I’ve never been chewed out by a fourth grader before. It’s all I can do to keep from laughing. She must see it in my face because the next thing I know, she’s snapped out a white furry-handled tanto knife and is pressing it under my chin hard enough to break the skin.

“Why don’t you get out of here, Grandpa? We have a reputation and you’re driving down property values. Cherry doesn’t want to talk to you. And, by the way, you look like a faggot in that jacket.”

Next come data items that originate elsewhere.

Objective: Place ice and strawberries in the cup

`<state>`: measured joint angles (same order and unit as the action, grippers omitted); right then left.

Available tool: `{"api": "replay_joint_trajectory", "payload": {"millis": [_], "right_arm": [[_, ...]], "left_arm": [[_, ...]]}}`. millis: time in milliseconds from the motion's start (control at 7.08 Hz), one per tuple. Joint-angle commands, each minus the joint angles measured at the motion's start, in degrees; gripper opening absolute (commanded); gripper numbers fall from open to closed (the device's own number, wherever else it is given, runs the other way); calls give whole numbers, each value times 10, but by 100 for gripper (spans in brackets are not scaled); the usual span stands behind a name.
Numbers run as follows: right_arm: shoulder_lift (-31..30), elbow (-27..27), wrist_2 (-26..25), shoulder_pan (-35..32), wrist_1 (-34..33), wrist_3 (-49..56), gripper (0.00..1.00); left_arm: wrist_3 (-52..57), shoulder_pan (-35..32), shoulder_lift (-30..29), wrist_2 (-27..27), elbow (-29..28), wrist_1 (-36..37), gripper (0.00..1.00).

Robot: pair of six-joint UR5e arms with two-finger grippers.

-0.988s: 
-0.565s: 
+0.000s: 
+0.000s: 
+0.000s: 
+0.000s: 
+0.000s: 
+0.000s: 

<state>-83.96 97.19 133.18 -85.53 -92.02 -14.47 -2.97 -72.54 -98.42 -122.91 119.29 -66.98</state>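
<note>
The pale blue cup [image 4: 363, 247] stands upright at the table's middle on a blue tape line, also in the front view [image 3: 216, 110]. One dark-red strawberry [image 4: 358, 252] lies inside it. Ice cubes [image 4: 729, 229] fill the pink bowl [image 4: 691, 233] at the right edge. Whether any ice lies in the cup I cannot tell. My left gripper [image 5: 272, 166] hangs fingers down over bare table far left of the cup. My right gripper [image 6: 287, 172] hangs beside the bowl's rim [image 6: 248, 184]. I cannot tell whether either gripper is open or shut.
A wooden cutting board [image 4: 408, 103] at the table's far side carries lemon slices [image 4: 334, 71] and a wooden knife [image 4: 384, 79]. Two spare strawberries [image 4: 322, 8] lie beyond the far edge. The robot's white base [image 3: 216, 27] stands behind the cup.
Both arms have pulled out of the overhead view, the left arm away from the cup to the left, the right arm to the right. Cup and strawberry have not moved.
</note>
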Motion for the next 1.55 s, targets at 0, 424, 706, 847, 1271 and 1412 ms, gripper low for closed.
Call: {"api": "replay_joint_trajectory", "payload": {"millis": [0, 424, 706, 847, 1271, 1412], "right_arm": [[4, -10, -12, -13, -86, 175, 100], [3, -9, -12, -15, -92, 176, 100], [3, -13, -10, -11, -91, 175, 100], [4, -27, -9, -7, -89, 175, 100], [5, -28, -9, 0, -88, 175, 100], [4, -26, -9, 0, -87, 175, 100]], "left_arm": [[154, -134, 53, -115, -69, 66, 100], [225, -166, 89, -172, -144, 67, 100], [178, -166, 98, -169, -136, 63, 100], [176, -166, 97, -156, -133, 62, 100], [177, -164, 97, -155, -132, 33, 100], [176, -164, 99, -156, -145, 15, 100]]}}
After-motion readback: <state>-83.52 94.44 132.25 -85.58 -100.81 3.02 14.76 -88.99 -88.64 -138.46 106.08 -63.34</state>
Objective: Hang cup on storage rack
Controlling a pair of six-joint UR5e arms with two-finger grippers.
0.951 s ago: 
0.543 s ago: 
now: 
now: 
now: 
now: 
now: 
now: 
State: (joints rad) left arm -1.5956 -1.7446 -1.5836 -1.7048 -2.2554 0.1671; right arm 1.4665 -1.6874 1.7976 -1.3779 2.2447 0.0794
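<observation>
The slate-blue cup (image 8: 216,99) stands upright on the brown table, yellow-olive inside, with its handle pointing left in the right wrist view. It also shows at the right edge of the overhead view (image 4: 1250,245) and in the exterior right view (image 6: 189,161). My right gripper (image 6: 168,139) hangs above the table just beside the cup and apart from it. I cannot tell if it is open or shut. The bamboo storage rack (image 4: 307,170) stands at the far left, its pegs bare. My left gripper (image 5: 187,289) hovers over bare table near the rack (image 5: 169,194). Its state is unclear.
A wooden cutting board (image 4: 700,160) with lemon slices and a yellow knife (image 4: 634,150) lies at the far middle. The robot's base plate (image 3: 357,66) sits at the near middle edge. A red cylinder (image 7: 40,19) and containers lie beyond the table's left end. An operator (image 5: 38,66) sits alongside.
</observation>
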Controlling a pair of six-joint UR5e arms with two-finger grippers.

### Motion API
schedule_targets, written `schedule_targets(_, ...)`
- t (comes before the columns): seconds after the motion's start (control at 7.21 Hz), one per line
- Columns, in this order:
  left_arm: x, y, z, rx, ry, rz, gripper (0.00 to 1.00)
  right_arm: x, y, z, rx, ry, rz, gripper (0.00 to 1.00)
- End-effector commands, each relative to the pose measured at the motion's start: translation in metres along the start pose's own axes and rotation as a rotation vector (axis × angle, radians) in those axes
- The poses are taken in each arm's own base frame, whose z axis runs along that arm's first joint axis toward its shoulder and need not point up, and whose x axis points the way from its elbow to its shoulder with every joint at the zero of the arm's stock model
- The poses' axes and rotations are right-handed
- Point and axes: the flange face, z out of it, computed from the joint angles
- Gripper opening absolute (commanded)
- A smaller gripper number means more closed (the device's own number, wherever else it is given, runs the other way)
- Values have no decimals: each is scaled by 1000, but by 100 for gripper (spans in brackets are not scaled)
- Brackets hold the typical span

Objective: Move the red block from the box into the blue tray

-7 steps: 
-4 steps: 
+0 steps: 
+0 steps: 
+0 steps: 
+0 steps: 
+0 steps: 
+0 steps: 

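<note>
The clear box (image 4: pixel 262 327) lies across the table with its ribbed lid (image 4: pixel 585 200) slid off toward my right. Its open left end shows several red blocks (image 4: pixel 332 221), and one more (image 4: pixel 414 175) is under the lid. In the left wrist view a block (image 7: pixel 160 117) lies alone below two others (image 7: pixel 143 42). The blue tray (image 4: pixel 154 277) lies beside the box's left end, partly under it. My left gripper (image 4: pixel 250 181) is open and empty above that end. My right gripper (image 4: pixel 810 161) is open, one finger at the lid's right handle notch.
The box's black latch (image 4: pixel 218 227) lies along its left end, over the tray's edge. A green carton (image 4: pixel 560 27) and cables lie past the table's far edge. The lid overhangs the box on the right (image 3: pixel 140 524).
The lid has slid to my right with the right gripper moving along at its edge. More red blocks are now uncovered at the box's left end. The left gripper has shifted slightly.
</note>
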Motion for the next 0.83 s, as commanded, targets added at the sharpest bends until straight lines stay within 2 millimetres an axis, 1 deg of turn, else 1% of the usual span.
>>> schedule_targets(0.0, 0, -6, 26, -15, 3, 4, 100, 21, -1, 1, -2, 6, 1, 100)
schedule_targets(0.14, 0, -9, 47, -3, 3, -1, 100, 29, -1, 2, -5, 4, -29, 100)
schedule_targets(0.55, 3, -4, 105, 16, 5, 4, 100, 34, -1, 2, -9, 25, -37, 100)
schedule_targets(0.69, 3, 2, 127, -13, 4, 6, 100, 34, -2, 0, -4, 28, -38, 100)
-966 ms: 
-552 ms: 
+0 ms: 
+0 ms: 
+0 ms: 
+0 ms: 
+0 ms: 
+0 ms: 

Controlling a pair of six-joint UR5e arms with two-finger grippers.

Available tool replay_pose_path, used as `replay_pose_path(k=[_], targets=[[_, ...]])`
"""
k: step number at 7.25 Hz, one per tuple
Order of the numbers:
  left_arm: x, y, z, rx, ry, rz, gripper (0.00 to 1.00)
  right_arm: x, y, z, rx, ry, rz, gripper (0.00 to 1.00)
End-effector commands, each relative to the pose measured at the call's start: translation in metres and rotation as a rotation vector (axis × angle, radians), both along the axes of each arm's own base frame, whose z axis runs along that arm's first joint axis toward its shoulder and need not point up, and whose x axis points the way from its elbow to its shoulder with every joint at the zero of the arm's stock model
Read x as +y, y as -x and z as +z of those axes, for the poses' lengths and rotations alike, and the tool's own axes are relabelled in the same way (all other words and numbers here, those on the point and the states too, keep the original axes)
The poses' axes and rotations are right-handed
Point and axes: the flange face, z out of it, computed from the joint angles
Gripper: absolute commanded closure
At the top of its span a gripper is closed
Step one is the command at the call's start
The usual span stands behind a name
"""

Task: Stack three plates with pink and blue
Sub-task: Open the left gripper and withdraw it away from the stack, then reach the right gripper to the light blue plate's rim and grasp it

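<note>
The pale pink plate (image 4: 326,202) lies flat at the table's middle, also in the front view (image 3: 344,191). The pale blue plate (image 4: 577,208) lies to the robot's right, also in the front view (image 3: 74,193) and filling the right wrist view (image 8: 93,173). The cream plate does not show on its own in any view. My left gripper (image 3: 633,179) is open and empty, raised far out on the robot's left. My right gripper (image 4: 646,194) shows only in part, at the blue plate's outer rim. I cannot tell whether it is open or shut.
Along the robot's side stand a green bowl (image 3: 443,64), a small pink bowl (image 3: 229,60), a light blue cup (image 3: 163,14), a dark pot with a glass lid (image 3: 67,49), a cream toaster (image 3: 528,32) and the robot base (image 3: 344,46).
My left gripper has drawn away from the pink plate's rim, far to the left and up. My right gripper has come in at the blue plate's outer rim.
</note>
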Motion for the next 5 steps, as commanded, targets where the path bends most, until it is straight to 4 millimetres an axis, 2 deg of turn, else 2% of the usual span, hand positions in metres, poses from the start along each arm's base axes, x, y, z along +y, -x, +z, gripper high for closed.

Even with her cute move with the knife, I’m guessing that she’s not a real blade fighter. If she was, she’d be holding the tanto under my ear, where she’d be right above a major blood vessel.

I sweep my arm in front of me, faster than she can see. All of a sudden I’m holding the knife and she has a sore wrist. The first thing she does is register surprise. Then fury. She steps back into the pack and they all strike cartoon fighting poses. A few more of them have knives out. They might look like little girls, but they stink of magic, Cherry’s or their own. I can’t tell. Either way, I don’t like the idea of duking it out with a dozen windup dolls. This place probably has surveillance cameras and alarms. I don’t want to have to explain to the cops why I’m going Mike Tyson on a bunch of pink-cheeked cherubs.